Another experiment led to more proof of the high binding strength. It is intended to look at the contact line between the fixed grains and the metal more closely. The substances were not suitable for a polishing procedure. Too much material was smeared over the surface, disturbing the delicate transition zone. Instead, the freeze fracturing of a sample resulted in interesting SEM images. Figure 12 presents a sample, actually the very same one as depicted in Figs. 8 and 9, but here it was additionally covered electrolytically, first with a very thin gold layer, followed by a thick layer of nickel. This protective cover layer was meant to stabilize the thin Ca10 layer for breaking the sample plate. The sample was made as thin as possible by producing a saw cut from the side of the titanium alloy. Immediately after cooling in liquid nitrogen, the sample was broken at the predetermined breaking point.

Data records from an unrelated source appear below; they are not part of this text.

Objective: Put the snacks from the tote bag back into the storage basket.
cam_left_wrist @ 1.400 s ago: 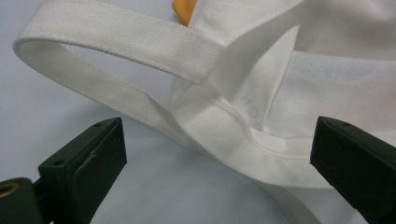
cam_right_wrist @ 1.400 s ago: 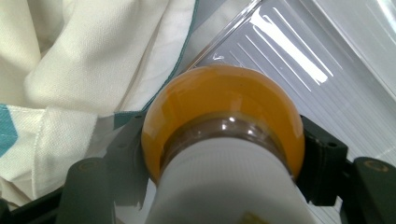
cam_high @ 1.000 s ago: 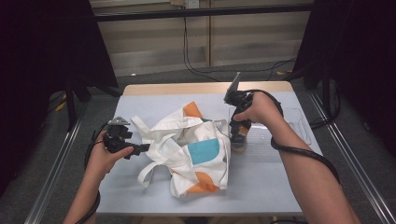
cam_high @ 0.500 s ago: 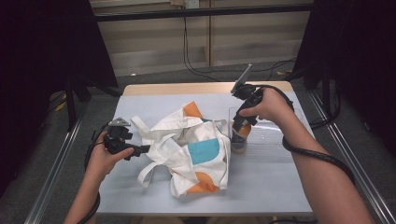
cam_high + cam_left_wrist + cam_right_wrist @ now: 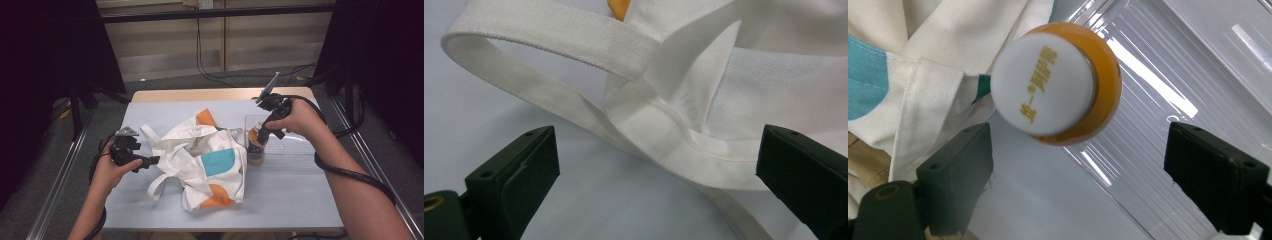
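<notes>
High view: a white tote bag (image 5: 200,160) with teal and orange patches lies crumpled mid-table (image 5: 150,102). The left gripper (image 5: 150,162) points at the bag's left edge, beside its loose straps. In the left gripper view, the jaws stand wide apart with a white strap (image 5: 574,40) and the folded hem lying between and just beyond them, not pinched. The right gripper (image 5: 260,140) hangs above a bottle (image 5: 255,145) standing just right of the bag, by a clear plastic tray (image 5: 295,145). In the right gripper view, the jaws are spread, the bottle's white-and-orange cap (image 5: 1058,82) between them, untouched.
</notes>
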The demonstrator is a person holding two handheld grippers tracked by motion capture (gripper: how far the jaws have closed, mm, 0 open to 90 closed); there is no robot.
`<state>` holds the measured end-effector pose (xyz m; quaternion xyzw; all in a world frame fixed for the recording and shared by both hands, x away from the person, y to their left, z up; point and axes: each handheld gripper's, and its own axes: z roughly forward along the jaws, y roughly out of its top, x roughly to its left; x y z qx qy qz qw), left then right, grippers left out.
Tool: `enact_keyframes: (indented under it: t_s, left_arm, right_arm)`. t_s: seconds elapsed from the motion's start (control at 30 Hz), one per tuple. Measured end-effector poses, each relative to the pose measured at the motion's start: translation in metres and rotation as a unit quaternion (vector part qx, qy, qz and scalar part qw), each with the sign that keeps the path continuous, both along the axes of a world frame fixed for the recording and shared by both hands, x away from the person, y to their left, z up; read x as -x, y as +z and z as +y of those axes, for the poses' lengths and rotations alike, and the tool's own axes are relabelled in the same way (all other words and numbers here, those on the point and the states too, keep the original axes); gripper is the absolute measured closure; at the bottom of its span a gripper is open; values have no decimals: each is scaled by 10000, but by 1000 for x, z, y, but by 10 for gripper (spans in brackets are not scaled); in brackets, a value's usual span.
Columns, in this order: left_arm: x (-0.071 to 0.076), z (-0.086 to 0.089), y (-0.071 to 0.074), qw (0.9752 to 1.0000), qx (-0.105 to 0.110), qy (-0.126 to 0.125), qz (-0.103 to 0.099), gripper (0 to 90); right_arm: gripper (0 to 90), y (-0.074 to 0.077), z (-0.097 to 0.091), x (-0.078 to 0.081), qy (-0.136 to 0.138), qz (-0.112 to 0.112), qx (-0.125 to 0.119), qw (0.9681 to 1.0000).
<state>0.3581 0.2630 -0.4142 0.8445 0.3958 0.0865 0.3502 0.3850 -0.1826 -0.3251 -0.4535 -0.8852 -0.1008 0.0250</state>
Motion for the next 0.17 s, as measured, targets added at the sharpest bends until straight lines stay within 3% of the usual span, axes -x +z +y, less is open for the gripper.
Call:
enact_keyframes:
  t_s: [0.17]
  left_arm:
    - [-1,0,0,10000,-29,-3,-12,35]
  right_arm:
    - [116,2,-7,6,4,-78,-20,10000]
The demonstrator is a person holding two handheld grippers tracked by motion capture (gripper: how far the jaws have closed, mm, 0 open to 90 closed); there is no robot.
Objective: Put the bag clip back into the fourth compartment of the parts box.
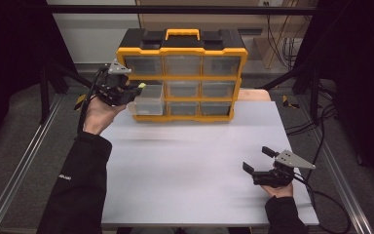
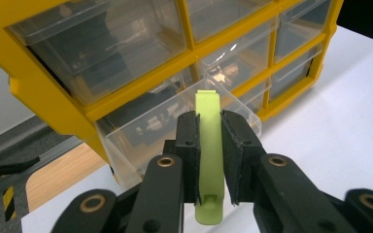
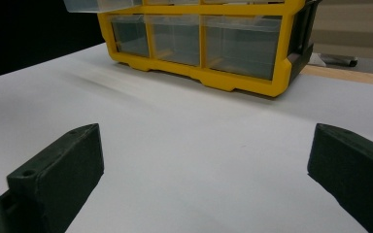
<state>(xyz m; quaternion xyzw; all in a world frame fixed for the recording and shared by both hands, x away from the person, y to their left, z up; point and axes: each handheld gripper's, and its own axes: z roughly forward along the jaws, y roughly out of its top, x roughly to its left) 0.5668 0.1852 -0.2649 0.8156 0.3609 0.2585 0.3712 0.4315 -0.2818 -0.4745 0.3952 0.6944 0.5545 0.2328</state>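
A pale grey worktop (image 1: 195,165) carries 1 thing: a yellow and black drawer cabinet (image 1: 182,73) standing at its 12 o'clock edge, with 9 clear drawers in 3 rows. Its middle-left drawer (image 1: 147,103) is pulled out over the worktop. A strip of wooden board (image 1: 253,94) shows behind the cabinet's right end.

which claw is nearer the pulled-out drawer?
Left. The left claw, shut on a green clip, is right over the open drawer. The right claw is open, far off at the table's near right corner.
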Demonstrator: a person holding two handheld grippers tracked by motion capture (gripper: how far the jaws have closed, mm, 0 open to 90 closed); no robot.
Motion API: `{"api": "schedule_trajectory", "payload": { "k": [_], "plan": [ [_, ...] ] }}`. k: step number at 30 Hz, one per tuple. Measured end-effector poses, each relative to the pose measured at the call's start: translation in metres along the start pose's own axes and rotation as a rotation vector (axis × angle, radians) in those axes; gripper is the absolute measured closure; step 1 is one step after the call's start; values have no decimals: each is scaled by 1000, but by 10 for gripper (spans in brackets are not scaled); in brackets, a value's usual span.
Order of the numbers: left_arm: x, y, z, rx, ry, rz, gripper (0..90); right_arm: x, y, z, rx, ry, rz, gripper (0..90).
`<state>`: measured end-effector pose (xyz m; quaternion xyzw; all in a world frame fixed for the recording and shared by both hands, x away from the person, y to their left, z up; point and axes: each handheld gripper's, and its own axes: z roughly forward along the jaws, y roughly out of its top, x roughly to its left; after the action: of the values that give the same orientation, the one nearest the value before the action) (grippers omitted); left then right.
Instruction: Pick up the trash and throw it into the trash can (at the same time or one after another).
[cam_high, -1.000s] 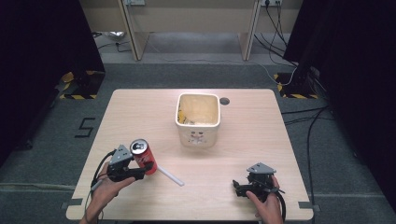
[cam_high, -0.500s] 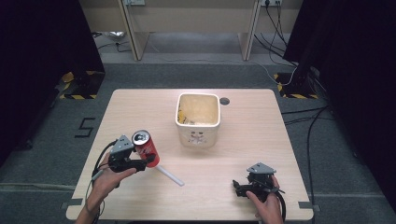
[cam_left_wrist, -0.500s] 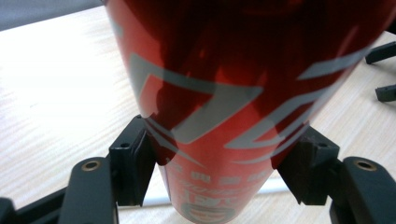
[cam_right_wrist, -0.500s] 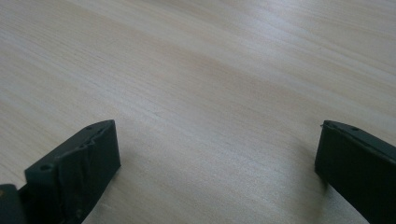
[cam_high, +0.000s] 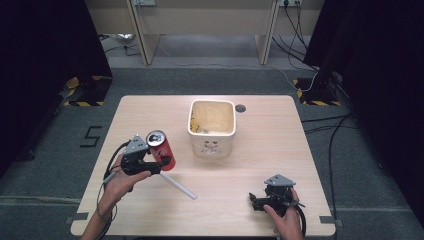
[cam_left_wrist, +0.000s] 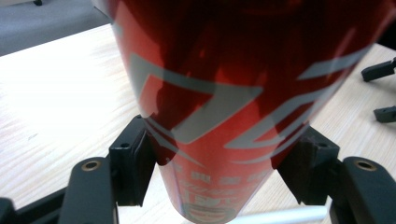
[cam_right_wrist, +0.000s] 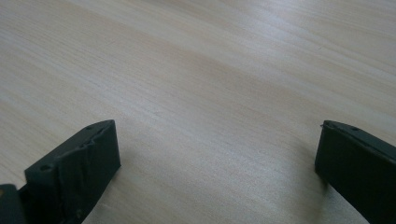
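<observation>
The left tongs (cam_high: 156, 166) grip a red soda can (cam_high: 161, 149), both pads pressed against its sides; the can is tilted and held off the bench (cam_high: 260, 150) at its near-left part. In the left gripper view the can (cam_left_wrist: 233, 107) stands between the two black jaws. The right tongs (cam_high: 254, 201) rest low at the near-right edge, jaws spread wide with only bare wood between them. A white straw (cam_high: 177, 185) lies on the bench just beside the can. Farther back, near the middle, stands a cream square bin (cam_high: 212, 142), well apart from the can.
</observation>
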<state>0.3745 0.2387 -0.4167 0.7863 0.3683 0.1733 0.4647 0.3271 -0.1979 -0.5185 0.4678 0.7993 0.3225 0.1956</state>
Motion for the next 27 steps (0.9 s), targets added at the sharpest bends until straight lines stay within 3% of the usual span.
{"api": "schedule_trajectory", "payload": {
  "k": [16,27],
  "plan": [
    [0,37,1,-16,-3,37,340,0,0,0,0,0,1,3],
    [3,55,-2,-37,-15,33,340,0,0,0,2,1,-2,3]
  ]
}}
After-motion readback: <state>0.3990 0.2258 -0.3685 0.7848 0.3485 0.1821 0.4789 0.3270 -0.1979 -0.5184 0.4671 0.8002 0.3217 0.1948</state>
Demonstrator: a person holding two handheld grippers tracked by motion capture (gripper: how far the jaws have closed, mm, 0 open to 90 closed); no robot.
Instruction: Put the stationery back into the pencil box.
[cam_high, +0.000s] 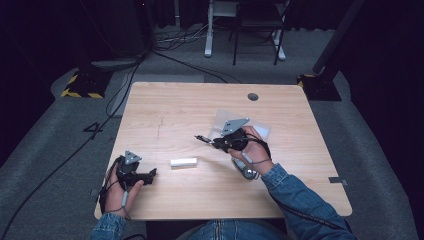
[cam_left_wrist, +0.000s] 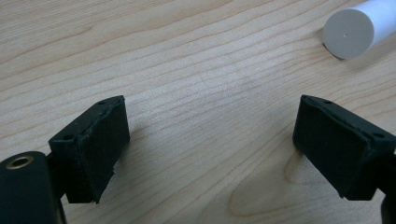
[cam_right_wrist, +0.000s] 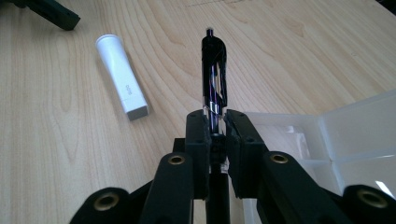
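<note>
Dark curtains and grey carpet surround a light wooden table (cam_high: 165, 110) with a small round grommet hole (cam_high: 253, 96) near its far edge. Beyond it stand a chair (cam_high: 257, 25) and the white legs of another table, with cables trailing over the floor. On the tabletop lie three loose things, one of each: a pen, a white tube and a clear plastic case.

Two grippers are in use, one in each hand of a person in denim sleeves. The right gripper (cam_high: 216, 142) is clamped on the pen (cam_high: 204, 138), above the middle of the table and just in front of the clear plastic case (cam_high: 260, 131). In the right gripper view the right gripper (cam_right_wrist: 216, 128) has its two black jaws pressed against the pen (cam_right_wrist: 214, 70) on either side, so that the barrel juts straight out past them. The pen is dark, nearly black, with a glossy, partly see-through barrel, a dark grip section and a fine point at its far end. The case (cam_right_wrist: 355, 130) lies open beside it at the right, its compartments showing.

The left gripper (cam_high: 145, 176) rests near the table's near left corner. In its own view the left gripper (cam_left_wrist: 210, 140) has its jaws spread wide with only bare wood between them.

The white tube (cam_high: 183, 162) lies flat between the two grippers, touched by neither. It is a short cylinder with a flat round end (cam_left_wrist: 355, 29) and small grey lettering on its side (cam_right_wrist: 122, 81).
</note>
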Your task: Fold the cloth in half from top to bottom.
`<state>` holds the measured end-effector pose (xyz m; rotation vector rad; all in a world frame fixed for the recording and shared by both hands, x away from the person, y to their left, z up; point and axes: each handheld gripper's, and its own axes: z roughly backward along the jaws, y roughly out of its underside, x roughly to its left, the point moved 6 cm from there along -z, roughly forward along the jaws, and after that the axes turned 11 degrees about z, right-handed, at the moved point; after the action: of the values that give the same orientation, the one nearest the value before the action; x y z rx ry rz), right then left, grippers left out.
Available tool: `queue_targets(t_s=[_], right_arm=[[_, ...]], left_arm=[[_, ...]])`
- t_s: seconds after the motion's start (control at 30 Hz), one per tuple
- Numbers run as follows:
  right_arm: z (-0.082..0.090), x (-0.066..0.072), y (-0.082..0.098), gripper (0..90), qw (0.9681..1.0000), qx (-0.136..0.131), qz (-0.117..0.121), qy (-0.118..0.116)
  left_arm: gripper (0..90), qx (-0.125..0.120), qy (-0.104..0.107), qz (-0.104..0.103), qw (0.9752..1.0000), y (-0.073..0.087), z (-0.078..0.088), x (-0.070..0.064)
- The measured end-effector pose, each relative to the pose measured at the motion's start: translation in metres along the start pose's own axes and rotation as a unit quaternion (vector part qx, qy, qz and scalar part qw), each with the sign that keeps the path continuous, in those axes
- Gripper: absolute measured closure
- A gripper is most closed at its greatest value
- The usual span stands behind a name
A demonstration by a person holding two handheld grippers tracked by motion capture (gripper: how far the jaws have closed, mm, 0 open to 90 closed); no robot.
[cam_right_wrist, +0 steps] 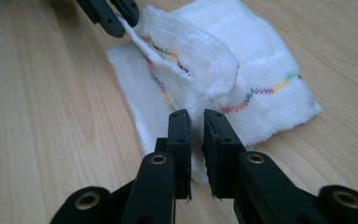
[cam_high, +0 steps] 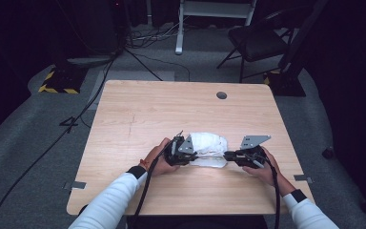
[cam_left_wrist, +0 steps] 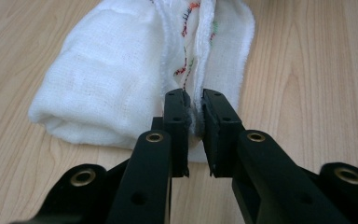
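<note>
a: where the white cloth (cam_high: 208, 149) lies, seen from above: on the near half of the wooden table (cam_high: 138, 109), about midway across, between the two hands.

b: agreed. folded into a thick, rumpled bundle, with multicoloured zigzag stitching along the hems.

a: left gripper (cam_high: 190, 155) at the cloth's left end, held by the left hand (cam_high: 156, 159)?

b: yes, lying low and pointing inward. in the left gripper view, jaws nearly together, pinching a raised ridge of layered hem (cam_left_wrist: 196, 88) right at the tips. fabric visibly squeezed in the narrow gap.

a: and the right gripper (cam_high: 227, 155)?

b: at the cloth's right end, in the right hand (cam_high: 263, 167), pointing inward toward the other. in the right gripper view, jaws again drawn close, clamped on an upstanding fold of the cloth's near edge (cam_right_wrist: 193, 109).

a: anything stretched between the two?

b: a lifted ridge of hem running from one pair of jaws to the other, standing clear of the layers below. rest of the bundle flat on the wood.

a: other gripper seen from the right gripper view?

b: black tips at top left (cam_right_wrist: 116, 14), biting the far end of that same ridge.

a: beyond the table?

b: grey carpet, black cables (cam_high: 52, 143) trailing across it, a black folding chair (cam_high: 257, 40) at top right, a yellow-and-black striped block (cam_high: 57, 82) at left. white sleeves at the bottom edge.
</note>
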<state>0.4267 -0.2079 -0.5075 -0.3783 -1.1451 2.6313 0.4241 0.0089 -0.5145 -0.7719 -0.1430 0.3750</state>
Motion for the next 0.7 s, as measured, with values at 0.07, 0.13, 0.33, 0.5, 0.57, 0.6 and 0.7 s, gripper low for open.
queue_targets(t_s=[0.07, 0.13, 0.33, 0.5, 0.57, 0.6, 0.7], right_arm=[[-0.001, 0.002, 0.002, 82.1, 1.0000, 0.004, 0.003, -0.002], [-0.001, 0.004, 0.003, 82.4, 0.9999, 0.006, 0.007, -0.005], [0.000, 0.008, 0.008, 82.4, 0.9999, 0.012, 0.005, -0.001], [0.005, 0.008, 0.010, 81.7, 0.9999, 0.012, 0.003, 0.005], [0.009, 0.007, 0.010, 81.2, 0.9999, 0.007, 0.001, 0.010], [0.010, 0.006, 0.010, 81.0, 0.9999, 0.005, -0.001, 0.015], [0.013, 0.002, 0.006, 77.8, 0.9995, -0.002, -0.006, 0.030]], left_arm=[[78.2, 0.003, -0.001, -0.001, 1.0000, 0.002, 0.001, -0.002], [78.3, 0.005, 0.000, -0.004, 1.0000, 0.003, 0.002, -0.003], [78.4, 0.007, 0.009, 0.000, 0.9999, 0.008, 0.004, -0.007], [78.2, 0.012, 0.021, -0.005, 0.9997, 0.012, 0.008, -0.015], [78.0, 0.012, 0.023, -0.006, 0.9996, 0.014, 0.011, -0.018], [77.6, 0.013, 0.024, -0.005, 0.9996, 0.016, 0.012, -0.019], [74.9, 0.008, 0.023, 0.001, 0.9997, 0.017, 0.017, -0.019]])
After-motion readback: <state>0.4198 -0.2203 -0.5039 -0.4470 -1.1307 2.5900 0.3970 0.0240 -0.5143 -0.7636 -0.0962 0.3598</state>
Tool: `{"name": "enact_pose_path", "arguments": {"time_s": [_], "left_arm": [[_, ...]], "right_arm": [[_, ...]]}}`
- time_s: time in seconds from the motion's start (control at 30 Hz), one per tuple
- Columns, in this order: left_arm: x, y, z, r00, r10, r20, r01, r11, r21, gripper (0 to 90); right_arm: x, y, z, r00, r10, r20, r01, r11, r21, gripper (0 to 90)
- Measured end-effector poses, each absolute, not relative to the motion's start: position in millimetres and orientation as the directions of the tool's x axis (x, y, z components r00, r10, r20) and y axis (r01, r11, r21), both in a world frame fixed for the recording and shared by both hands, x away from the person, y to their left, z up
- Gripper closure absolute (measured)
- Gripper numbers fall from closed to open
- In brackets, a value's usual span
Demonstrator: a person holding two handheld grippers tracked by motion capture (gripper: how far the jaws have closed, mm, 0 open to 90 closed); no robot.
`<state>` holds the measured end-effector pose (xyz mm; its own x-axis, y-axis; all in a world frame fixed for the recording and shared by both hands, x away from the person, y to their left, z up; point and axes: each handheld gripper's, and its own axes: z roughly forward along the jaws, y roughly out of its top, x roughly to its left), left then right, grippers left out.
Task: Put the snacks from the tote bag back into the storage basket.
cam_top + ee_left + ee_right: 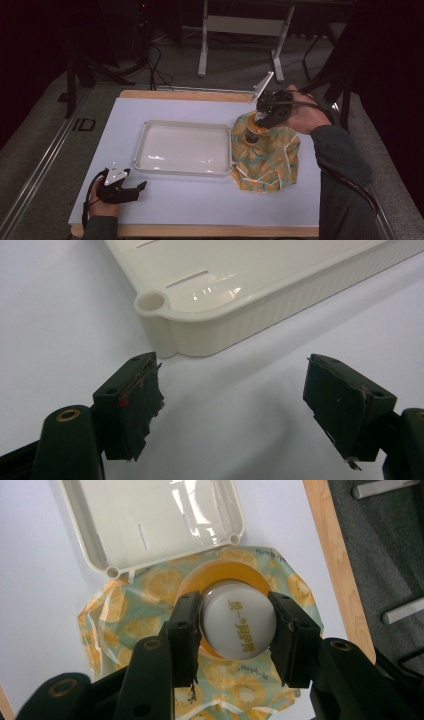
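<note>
A shallow cream plastic tray [184,150] lies mid-surface [165,202]; touching its right edge lies a lemon-printed plastic bag [267,160], an orange white-capped bottle [239,621] inside.

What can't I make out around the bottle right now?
- Bottle body: right gripper view, hidden under its white cap and the right gripper; high view, wrapped by the lemon-print bag.
- Cap lettering: too small to read.
- Tray far end: left gripper view, cut off by the frame edge.
</note>
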<state>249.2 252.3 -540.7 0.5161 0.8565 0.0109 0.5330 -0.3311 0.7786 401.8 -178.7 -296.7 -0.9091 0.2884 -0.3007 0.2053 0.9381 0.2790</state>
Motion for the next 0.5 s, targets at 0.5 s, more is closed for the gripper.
{"name": "enact_pose_path", "arguments": {"time_s": [0.5], "left_arm": [[249.1,252.3,-540.7,0.517,0.856,0.009,0.533,-0.330,0.779,23.0]], "right_arm": [[399.7,-164.5,-295.6,-0.914,0.262,-0.309,0.177,0.944,0.277,59.0]]}}
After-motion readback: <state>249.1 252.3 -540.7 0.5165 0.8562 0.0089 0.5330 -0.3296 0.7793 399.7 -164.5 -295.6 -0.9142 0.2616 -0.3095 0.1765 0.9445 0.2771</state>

The Ti6Al4V looked distorted at the edges, caused by the mechanical force during the break. This made a detailed study of the surface impossible. Instead the Ca10 grains are still bound to the Ti6Al4V under some big portions of the nickel cover that had come off and remained high above the ceramic particles. The striking similarity to Fig. 9 shows that the direct cover of gold and nickel, grown in contact to the Ca10 particles and unintentionally being bent upwards, did not pull the Ca10 away from the titanium alloy. The fixation to Ti6Al4V was stronger than the binding to the new nickel cover.
All these results show that the calcium alkali phosphate powder can be fixed to Ti6Al4V, and that the fixation is very strong. It remains to be proven that the titanium alloy itself does not lose its mechanical stability. This will be documented below in section 5.6.